## GOAL OF THE EXERCISE:
Scan the entries for lines with the word "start" and copy those lines.

## MATERIALS PROVIDED:
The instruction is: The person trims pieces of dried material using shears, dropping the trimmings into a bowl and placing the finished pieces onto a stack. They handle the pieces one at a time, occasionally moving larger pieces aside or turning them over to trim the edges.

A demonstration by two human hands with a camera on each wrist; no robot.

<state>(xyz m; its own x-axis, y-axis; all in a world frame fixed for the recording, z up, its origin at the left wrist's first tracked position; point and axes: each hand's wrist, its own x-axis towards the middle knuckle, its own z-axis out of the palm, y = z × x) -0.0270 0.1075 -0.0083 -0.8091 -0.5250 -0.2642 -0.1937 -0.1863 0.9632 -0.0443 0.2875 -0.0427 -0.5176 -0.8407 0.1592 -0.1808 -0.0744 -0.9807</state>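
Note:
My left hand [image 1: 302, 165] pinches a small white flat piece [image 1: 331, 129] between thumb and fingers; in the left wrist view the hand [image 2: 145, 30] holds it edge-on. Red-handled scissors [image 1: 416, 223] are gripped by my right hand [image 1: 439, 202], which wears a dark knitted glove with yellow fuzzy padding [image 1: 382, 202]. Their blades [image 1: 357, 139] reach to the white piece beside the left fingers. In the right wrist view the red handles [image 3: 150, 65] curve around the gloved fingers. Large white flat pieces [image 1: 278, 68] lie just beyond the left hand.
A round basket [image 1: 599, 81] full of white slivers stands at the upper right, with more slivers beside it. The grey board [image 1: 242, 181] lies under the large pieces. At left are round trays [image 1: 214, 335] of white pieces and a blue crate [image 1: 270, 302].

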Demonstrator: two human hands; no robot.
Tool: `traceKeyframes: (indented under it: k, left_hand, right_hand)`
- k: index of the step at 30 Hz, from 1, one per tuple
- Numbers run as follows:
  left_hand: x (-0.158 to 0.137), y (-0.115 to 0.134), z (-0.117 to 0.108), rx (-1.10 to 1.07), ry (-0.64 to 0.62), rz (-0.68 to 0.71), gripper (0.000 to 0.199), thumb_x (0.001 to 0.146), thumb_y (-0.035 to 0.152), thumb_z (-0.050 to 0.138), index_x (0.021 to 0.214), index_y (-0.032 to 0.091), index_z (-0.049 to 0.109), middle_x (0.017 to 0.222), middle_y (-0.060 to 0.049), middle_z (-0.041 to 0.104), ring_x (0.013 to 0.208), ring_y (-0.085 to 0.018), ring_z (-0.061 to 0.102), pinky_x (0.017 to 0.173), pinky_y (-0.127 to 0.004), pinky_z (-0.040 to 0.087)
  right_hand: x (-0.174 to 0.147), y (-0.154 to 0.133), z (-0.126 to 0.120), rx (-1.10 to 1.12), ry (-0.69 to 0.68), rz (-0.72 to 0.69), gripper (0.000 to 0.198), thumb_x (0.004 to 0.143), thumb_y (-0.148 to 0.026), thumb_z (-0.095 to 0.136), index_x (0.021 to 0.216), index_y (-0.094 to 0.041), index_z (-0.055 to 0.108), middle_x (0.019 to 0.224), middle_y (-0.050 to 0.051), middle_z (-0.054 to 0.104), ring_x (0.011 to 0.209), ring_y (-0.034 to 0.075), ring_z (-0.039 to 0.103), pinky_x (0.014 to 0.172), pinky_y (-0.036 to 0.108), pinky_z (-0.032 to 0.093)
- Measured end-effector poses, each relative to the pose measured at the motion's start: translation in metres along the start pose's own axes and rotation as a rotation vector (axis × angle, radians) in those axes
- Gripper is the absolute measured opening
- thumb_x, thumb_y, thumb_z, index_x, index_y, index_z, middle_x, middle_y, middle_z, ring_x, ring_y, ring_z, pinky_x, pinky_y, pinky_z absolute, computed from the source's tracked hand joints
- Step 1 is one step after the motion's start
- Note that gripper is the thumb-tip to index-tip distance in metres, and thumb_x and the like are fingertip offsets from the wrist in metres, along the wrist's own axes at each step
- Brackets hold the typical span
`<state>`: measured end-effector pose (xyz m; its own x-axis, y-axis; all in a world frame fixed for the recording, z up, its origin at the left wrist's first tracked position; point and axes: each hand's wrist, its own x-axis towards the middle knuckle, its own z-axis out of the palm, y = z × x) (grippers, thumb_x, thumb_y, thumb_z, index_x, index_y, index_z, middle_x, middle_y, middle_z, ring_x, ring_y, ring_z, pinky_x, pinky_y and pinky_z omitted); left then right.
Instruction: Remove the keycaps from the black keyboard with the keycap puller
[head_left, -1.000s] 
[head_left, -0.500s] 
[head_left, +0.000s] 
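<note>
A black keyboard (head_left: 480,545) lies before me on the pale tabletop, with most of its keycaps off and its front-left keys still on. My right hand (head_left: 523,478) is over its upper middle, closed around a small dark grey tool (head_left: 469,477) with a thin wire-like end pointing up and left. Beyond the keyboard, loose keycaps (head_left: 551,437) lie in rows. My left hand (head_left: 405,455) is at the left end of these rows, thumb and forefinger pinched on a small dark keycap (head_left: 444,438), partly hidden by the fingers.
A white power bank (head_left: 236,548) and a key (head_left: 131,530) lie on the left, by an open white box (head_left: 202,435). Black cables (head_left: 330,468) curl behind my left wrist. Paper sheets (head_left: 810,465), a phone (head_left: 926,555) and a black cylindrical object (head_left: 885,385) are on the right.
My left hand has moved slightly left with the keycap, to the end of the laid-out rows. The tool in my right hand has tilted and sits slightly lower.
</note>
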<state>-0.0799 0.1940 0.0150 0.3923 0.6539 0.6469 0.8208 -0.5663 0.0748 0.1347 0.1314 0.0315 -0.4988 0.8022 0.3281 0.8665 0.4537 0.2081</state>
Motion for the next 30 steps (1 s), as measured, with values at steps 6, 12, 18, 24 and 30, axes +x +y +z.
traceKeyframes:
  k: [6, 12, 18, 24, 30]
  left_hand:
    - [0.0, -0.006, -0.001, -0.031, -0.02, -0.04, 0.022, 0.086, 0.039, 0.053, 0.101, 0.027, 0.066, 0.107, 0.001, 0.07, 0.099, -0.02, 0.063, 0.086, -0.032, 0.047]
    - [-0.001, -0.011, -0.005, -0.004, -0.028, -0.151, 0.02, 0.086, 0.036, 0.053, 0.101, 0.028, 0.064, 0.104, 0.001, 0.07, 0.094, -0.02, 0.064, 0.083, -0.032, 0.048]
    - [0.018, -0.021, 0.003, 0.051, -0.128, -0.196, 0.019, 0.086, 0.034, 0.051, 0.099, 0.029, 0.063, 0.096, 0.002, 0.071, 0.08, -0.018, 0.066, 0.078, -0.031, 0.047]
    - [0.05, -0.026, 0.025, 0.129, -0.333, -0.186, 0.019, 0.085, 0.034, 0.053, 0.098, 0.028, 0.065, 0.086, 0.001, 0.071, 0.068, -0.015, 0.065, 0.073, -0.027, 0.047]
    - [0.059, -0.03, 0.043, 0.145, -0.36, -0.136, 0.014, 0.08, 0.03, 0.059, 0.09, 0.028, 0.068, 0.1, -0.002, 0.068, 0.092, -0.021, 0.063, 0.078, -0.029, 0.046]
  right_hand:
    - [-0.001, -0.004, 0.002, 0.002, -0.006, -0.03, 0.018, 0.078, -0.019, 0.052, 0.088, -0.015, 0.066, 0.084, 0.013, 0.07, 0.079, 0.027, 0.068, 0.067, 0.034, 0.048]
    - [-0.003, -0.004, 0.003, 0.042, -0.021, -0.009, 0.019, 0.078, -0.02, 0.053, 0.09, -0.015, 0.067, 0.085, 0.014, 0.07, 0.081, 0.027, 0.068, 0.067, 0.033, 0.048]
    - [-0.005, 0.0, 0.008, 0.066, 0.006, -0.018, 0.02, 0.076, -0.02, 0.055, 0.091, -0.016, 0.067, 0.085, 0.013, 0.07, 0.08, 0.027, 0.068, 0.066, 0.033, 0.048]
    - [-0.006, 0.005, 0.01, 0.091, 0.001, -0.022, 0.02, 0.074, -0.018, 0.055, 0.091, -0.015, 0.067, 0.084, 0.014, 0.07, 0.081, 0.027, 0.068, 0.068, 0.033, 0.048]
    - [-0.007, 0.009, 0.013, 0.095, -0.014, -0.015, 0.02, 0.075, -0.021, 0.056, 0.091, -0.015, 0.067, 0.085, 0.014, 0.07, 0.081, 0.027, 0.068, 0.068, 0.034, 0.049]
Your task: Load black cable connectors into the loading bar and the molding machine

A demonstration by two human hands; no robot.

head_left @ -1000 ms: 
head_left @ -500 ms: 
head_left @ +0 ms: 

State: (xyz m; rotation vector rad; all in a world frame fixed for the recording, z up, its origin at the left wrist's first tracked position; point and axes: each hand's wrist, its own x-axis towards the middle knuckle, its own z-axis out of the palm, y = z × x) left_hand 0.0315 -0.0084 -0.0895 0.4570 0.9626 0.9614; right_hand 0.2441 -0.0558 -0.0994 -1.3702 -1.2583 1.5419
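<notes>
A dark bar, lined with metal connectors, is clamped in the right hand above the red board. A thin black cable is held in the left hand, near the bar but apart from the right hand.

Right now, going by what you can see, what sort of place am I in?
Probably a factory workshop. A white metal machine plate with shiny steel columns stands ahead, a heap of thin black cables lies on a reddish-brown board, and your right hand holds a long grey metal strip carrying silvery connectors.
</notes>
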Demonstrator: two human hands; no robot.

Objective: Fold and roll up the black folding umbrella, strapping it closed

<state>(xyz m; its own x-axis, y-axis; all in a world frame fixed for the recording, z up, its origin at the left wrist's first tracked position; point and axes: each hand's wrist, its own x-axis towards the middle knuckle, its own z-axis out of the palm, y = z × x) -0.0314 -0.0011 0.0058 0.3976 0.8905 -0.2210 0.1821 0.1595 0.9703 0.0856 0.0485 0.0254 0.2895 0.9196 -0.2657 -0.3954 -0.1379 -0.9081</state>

## PROBLEM SOLUTION:
- Measured end-effector poses, each relative to the pose measured at the motion's start: translation in metres along the start pose's own axes and rotation as a rotation vector (axis × angle, radians) in those axes
- Step 1 is one step after the motion's start

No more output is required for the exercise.